▸ Exercise requirements
Please restate, word for word, the lines below that begin at the one with "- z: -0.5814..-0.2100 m" and end at the one with "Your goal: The". Leave out all other lines.

☆ ☆ ☆ ☆ ☆

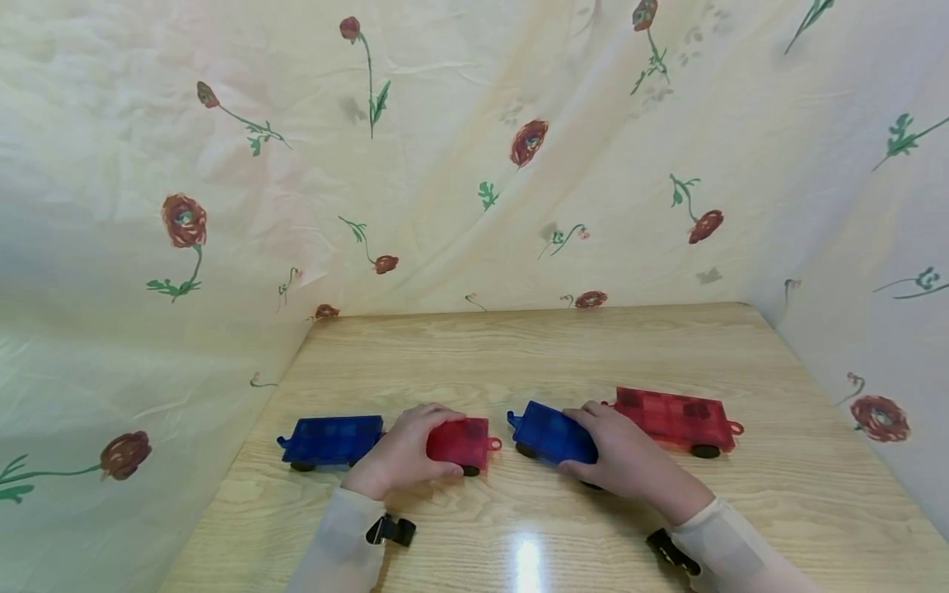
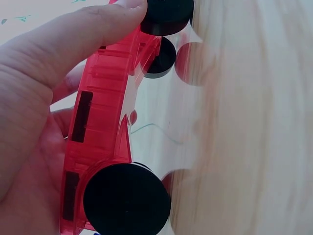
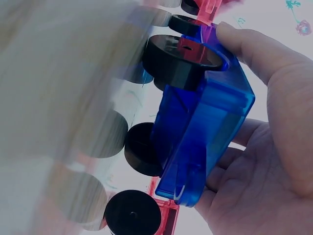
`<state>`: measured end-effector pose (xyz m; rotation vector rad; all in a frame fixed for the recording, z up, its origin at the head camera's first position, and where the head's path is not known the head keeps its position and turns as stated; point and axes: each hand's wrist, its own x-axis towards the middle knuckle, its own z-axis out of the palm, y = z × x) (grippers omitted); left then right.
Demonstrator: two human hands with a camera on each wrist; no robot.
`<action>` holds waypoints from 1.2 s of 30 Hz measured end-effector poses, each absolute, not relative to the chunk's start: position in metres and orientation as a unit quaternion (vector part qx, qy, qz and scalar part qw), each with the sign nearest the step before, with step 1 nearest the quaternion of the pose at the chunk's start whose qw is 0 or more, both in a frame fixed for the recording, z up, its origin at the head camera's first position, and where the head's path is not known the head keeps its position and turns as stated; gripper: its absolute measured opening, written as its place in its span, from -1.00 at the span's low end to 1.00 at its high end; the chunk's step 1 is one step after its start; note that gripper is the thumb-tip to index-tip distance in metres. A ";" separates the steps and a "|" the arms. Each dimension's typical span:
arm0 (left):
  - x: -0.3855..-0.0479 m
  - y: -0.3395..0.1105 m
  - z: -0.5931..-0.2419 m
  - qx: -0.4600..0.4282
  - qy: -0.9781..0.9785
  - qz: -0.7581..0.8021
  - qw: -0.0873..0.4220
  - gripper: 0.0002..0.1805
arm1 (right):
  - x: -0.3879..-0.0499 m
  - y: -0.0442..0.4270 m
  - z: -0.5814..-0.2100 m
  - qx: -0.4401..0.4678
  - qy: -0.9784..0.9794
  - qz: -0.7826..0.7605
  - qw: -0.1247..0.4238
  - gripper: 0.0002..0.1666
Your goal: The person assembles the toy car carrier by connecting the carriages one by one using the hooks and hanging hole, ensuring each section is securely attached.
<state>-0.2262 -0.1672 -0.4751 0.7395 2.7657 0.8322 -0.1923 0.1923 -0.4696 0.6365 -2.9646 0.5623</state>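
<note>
My left hand (image 1: 404, 449) grips a translucent red wagon (image 1: 461, 442) from above; its ring end points right. In the left wrist view the thumb lies along the red wagon (image 2: 100, 112), above its black wheels (image 2: 127, 199). My right hand (image 1: 630, 453) holds a blue wagon (image 1: 552, 434), set at an angle, its hook end pointing left toward the red wagon's ring, with a small gap between them. The right wrist view has the blue wagon (image 3: 203, 127) between thumb and fingers of the right hand (image 3: 274, 122).
Left of my left hand, another blue wagon (image 1: 334, 439) stands on the wooden table (image 1: 519, 346), its far end by the hand. Behind my right hand is a second red wagon (image 1: 678, 418) with a ring at its right end. Flowered cloth (image 1: 445, 165) hangs around the table.
</note>
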 end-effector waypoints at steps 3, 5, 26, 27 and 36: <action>-0.227 -0.168 -0.476 0.241 0.926 0.281 0.081 -0.14 | -0.192 0.192 -0.470 0.211 -0.959 0.186 0.028 -0.06; -0.228 -0.169 -0.476 0.236 0.926 0.284 0.082 -0.13 | -0.192 0.192 -0.470 0.214 -0.958 0.189 0.025 -0.06; -0.232 -0.183 -0.480 0.217 0.923 0.310 0.067 -0.15 | -0.191 0.190 -0.473 0.250 -0.945 0.209 0.031 -0.08; -0.232 -0.183 -0.480 0.216 0.923 0.311 0.067 -0.15 | -0.191 0.191 -0.473 0.250 -0.945 0.208 0.030 -0.08; -0.232 -0.185 -0.476 0.211 0.920 0.321 0.072 -0.15 | -0.192 0.190 -0.475 0.264 -0.942 0.207 0.030 -0.07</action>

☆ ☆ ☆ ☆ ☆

▸ Written reply
  - z: -0.5814..-0.2100 m
  - qx: -0.4401..0.4678
  - qy: -0.9784..0.9794
  - qz: -0.7826..0.7605
  - qw: -0.1247..0.4238
  - gripper: 0.0002..0.1666
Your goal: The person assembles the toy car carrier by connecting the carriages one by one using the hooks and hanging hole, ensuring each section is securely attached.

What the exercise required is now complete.